--- Required action ---
Please return the lines below verbatim, beginning at the one that has "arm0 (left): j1" and stopping after the one that has "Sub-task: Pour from", and add no other lines.

--- Supplied information ---
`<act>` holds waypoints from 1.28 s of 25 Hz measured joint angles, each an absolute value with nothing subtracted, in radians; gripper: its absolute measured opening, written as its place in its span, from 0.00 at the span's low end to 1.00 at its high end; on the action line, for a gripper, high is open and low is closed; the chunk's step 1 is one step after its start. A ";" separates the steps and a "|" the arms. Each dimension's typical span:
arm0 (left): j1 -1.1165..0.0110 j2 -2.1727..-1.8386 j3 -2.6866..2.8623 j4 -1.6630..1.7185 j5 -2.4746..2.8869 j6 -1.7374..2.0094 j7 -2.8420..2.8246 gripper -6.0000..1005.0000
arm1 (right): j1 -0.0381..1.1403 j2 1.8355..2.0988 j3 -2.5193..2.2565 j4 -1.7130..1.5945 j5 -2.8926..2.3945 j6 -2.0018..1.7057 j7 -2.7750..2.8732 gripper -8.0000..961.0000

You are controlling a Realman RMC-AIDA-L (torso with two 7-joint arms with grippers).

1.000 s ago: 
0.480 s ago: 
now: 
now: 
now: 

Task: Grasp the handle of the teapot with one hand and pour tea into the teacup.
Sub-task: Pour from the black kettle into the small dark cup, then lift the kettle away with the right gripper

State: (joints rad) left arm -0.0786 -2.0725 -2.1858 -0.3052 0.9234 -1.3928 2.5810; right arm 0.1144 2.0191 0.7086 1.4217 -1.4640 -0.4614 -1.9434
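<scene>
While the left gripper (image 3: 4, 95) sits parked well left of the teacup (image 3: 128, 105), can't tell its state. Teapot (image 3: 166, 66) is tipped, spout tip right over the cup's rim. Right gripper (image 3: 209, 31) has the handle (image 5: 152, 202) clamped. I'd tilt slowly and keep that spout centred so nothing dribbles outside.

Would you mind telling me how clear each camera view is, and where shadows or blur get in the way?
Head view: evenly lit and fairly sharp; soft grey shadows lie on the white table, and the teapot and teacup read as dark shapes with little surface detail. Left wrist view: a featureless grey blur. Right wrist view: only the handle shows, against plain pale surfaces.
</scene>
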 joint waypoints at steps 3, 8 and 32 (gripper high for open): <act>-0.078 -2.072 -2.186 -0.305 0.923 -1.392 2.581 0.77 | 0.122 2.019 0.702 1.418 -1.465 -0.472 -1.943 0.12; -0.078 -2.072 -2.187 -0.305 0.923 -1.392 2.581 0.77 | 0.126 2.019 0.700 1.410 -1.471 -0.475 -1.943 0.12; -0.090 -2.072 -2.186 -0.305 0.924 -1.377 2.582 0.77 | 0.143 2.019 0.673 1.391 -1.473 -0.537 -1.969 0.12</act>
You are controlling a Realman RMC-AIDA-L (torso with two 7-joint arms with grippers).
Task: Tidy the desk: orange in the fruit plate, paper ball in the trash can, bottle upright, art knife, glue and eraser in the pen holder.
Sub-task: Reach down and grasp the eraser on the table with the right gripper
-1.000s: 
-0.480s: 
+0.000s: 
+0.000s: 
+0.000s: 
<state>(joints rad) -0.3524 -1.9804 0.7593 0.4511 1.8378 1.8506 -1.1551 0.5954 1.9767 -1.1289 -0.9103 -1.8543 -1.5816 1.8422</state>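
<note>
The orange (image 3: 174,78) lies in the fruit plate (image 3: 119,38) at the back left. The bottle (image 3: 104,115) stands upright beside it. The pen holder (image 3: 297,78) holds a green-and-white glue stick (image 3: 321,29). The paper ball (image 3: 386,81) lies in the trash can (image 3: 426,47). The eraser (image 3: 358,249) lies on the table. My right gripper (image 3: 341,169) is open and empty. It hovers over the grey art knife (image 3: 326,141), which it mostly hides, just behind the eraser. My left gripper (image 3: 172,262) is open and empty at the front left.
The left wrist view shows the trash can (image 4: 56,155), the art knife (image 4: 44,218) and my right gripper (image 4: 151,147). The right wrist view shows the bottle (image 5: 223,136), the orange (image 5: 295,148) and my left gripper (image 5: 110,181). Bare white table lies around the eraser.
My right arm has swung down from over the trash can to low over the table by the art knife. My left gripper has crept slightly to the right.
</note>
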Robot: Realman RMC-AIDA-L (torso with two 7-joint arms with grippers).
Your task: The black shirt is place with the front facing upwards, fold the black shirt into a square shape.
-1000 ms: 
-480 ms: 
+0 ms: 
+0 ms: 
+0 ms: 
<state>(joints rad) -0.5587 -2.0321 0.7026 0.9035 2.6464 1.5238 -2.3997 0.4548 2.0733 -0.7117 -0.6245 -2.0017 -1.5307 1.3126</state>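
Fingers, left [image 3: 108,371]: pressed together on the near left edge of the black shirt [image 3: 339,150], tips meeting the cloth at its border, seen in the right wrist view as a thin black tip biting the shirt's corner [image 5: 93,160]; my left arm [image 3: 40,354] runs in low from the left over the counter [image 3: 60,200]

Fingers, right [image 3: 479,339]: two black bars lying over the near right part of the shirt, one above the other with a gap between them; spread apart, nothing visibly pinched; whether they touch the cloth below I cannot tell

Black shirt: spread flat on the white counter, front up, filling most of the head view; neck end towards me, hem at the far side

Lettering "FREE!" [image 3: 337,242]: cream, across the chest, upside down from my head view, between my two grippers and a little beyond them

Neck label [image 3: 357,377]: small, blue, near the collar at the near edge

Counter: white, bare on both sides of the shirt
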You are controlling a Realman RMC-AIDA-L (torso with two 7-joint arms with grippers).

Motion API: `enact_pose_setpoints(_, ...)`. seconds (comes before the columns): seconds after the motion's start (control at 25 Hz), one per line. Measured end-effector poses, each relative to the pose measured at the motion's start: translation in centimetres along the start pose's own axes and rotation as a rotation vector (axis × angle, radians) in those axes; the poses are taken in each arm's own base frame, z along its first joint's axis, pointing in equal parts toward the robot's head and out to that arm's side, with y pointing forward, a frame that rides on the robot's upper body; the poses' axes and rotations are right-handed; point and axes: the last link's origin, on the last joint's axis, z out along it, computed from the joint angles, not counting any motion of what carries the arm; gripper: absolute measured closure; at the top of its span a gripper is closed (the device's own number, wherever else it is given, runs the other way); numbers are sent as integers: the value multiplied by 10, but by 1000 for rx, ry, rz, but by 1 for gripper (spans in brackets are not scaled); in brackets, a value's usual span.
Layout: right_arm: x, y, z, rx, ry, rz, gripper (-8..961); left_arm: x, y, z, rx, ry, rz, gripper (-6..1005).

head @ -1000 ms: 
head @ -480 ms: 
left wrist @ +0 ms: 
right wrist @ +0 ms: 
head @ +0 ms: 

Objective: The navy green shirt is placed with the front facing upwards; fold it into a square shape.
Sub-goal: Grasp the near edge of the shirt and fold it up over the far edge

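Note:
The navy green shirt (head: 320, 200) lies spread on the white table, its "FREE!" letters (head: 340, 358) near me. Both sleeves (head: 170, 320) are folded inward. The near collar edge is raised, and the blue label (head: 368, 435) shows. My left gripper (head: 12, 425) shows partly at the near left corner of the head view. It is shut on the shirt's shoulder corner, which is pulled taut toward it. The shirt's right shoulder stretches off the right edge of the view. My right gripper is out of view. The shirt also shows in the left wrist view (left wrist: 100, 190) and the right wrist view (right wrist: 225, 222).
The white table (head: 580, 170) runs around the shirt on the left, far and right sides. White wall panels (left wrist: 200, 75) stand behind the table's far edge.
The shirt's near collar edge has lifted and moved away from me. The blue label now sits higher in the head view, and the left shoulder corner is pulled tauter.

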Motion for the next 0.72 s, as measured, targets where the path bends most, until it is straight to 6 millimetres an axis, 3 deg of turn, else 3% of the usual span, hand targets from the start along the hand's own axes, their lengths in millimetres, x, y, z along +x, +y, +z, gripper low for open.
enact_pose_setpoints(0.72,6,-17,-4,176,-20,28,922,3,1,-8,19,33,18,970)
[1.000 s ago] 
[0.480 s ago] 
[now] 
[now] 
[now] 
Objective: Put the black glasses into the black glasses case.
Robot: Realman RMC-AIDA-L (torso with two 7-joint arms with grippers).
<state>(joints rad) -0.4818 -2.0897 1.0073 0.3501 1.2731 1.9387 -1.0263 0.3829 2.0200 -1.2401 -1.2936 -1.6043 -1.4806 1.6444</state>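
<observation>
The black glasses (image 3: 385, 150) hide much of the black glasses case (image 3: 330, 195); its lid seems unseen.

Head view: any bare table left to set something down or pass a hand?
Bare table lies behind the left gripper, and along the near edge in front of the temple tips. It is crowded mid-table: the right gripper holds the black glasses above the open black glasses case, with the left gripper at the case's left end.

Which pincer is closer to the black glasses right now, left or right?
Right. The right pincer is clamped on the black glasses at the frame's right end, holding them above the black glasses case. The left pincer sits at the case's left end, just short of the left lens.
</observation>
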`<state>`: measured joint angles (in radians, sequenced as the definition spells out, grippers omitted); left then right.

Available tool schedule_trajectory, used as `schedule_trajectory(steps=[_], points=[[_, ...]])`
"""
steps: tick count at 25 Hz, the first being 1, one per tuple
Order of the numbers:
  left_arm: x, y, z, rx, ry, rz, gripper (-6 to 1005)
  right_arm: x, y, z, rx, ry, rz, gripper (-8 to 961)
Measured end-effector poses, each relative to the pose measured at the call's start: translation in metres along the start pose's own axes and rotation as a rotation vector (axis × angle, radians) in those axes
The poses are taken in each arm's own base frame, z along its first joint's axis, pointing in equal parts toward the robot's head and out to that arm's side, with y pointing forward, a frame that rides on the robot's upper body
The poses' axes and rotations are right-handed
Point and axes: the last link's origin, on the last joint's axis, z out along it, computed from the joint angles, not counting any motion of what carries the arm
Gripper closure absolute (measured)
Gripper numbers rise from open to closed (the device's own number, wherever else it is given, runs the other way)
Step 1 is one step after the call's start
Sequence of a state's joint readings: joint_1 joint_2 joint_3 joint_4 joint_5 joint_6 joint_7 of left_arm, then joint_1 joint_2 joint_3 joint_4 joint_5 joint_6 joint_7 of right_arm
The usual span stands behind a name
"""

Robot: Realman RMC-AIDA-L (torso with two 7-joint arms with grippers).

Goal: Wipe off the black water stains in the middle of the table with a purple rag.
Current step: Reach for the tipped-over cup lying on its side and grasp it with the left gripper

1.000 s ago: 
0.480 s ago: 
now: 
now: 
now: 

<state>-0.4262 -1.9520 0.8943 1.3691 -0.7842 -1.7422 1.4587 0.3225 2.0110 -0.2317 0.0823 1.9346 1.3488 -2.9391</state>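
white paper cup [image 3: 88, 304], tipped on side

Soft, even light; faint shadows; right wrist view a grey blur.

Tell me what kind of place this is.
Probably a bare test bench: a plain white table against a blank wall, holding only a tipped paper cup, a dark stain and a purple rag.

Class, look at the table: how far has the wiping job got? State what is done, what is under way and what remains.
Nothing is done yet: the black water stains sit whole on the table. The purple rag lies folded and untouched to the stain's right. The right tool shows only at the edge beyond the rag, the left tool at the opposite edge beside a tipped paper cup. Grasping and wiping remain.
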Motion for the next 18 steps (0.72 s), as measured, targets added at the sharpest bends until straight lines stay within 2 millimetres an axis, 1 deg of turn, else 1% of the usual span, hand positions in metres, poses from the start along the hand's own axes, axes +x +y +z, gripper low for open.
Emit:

--- Solution ---
arm0 (left): j1 -1.1165..0.0110 j2 -2.1727..-1.8386 j3 -2.6866..2.8623 j4 -1.6630..1.7185 j5 -2.4746..2.8869 j6 -1.7374..2.0094 j7 -2.8420..2.8246 gripper -6.0000..1005.0000
arm1 (right): j1 -0.0381..1.1403 j2 1.8355..2.0988 j3 -2.5193..2.2565 j4 -1.7130..1.5945 j5 -2.8926..2.3945 j6 -2.0018..1.7057 j7 -2.7750..2.8732 gripper -8.0000..961.0000

You are controlling a Realman RMC-AIDA-L (torso with two 7-joint arms with grippers).

1.000 s ago: 
0.480 s ago: 
now: 
now: 
now: 

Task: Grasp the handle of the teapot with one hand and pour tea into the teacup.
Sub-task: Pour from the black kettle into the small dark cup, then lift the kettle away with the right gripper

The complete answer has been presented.